23 December 2011

Stick a Cork In (On) It

For our anniversary yesterday, I made Steve a cork initial letter to display on the great room shelves.

I've saved the corks from pretty much every bottle of wine we've ever had, which isn't a ton of corks, but some friends who are serious wine connoisseurs saved some for us for, oh, probably a couple of weeks, so we're well-stocked in the cork department. So I decided to make an initial letter for them, too.

Here's how it all went down:

I started with these particleboard letters from Hobby Lobby (about a dollar each after a 40% off coupon).

I attached the corks with a glue gun, but I dry fit them first:

Then I carefully removed the corks, one by one, and glued them in place. Some helpful hints (that I wish I had figured out sooner):

1. Have a phone on hand, ready to dial 9-1-1 when you slice a finger off. Just kidding. Sort of. Cutting the corks can get pretty dicey. Maybe there's a better way than using a bread knife (although it did make nice, even cuts).
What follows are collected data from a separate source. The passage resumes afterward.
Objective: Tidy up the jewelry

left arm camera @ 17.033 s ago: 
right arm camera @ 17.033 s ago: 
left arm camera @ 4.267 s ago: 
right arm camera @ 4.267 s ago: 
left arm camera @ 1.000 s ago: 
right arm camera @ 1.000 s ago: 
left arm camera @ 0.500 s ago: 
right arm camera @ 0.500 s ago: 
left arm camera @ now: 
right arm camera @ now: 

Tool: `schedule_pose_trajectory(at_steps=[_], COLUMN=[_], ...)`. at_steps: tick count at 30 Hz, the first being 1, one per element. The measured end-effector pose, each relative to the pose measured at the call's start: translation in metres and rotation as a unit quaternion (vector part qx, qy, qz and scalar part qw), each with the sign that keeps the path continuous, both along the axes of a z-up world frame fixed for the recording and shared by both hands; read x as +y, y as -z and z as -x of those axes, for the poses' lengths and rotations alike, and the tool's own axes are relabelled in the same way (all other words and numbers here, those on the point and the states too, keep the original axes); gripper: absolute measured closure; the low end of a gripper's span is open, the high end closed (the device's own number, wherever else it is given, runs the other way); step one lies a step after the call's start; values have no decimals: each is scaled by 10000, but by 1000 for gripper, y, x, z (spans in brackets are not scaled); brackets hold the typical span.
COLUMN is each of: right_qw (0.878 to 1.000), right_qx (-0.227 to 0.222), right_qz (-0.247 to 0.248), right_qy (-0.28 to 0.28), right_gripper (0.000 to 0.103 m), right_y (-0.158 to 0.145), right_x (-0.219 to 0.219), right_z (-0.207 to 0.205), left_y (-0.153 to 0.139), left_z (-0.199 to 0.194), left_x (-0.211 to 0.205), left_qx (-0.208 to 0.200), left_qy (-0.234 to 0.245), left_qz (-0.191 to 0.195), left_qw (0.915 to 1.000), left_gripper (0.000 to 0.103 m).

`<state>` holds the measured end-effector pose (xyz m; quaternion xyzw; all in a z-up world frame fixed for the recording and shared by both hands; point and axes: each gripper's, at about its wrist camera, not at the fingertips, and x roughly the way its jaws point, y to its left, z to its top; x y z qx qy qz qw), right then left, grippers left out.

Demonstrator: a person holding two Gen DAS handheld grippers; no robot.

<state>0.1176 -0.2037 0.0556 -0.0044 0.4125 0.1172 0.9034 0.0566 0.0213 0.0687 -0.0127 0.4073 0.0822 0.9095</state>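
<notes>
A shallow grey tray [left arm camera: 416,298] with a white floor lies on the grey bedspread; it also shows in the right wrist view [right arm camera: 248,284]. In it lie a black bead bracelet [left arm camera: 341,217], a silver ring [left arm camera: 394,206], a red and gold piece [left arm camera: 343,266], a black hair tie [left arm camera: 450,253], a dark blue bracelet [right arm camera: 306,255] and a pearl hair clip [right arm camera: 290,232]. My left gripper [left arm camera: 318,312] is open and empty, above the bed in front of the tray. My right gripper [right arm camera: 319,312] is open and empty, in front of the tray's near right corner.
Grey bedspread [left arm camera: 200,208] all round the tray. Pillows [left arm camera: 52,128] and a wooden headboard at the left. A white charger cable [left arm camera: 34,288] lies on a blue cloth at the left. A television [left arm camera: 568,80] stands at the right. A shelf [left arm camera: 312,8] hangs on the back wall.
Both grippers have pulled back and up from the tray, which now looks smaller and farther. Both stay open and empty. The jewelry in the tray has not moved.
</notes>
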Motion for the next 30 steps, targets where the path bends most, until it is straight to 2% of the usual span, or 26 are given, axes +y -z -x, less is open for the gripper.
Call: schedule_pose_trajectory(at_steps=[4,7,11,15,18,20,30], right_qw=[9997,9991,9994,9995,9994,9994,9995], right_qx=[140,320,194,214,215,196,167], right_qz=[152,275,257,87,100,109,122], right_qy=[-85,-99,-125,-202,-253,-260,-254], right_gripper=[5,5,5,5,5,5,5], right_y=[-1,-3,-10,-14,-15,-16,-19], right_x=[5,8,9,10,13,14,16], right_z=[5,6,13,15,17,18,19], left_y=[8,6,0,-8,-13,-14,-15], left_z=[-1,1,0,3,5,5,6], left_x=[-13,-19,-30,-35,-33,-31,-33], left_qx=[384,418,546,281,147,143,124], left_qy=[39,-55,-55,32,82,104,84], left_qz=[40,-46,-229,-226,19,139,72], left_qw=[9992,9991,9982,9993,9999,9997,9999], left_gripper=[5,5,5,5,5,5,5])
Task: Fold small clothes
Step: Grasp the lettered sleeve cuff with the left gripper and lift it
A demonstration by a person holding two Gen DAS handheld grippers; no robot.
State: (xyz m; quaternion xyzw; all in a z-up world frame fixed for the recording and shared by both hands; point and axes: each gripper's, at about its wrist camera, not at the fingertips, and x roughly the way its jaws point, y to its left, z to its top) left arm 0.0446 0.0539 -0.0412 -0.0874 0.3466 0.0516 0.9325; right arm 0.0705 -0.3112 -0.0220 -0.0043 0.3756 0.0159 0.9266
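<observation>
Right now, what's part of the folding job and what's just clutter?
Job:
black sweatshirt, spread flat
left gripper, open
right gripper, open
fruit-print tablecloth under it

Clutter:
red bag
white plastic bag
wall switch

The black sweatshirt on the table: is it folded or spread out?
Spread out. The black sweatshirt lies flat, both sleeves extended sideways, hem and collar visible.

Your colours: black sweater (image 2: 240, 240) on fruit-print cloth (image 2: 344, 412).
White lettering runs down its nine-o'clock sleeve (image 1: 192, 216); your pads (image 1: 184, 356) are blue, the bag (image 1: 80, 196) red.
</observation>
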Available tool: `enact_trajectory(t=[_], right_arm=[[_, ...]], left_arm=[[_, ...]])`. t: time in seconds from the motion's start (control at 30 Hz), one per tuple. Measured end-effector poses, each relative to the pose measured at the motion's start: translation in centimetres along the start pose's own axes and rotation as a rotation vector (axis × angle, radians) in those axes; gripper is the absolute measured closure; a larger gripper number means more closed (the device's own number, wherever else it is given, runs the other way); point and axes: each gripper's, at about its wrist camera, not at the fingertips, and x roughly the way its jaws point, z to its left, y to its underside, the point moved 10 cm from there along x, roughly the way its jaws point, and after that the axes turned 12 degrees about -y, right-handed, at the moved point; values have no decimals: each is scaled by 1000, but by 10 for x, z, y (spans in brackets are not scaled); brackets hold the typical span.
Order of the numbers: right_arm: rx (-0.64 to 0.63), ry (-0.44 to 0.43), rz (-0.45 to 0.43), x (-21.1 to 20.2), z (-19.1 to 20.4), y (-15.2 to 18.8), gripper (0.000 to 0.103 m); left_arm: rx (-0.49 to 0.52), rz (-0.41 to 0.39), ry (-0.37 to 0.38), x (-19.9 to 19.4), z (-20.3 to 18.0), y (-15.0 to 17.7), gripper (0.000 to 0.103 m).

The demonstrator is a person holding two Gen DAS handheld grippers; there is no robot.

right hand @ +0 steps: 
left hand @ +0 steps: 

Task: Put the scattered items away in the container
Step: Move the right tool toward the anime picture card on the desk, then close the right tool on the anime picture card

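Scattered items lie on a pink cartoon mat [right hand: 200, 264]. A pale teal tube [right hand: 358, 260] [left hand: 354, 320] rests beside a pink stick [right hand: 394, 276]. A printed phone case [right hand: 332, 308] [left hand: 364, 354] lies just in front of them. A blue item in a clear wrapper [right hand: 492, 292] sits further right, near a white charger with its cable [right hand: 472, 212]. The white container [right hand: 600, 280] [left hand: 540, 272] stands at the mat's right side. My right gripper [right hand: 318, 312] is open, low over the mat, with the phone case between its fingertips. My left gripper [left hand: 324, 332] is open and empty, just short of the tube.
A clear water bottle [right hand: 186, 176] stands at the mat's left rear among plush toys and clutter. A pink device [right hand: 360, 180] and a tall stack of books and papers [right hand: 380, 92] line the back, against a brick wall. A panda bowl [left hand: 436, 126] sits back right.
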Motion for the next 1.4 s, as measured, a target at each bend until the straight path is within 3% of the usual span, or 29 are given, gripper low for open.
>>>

2. There are more cuts than you probably realize. In addition to halving the ones that stick up from the letter (or, for the longer corks, cutting them shorter than half), I notched several corks to get them to fit better. Eventually I figured out that eyeballing where the cuts should go didn't cut it, and I started marking the notches with a red pen:

3. Whenever possible, make the cuts on the upper side of the lower cork so the cut is less obvious. For instance, with the corks above, I could cut a diagonal sliver off of the end of Barcelo S.A. cork, but instead I notched the Clos des Mouches cork so someone looking at the letter from below (the most likely vantage point) would see less of the cut.

4. Champagne corks are too bulky to use as-is (they would stick out a lot farther than wine corks), but cutting them in half lengthwise (in cross-section, if that makes sense) make them too short/skinny. Our wine enthusiast friends do not discriminate, so we got a fair number of champagne corks, too. I didn't anticipate using them on the letters, but the layout on the vertical part of the letter wasn't working out with regular corks, so I decided to throw in two champagne corks (and then some others worked their way into the layout as well). My first effort to cut them down failed -- they were so much shorter than the other corks, and the gaps between them were really pronounced...

...so I started over with two new champagne corks and only sliced off a sliver from each (no more than a quarter inch):

Much better.

Here are the finished letters:

Some of my favorite corks? The Saintsbury ones (in honor of the bottle we shared on our first date -- a 1998 pinor noir):

And this bunny cork my mom sent me for my birthday last year:

Other ways to use these cork letters? Trivet (greater care would have to be taken to ensure that the corks are a more regular height) or wall hanging -- or wall hanging in the kitchen that comes down for use as a trivet.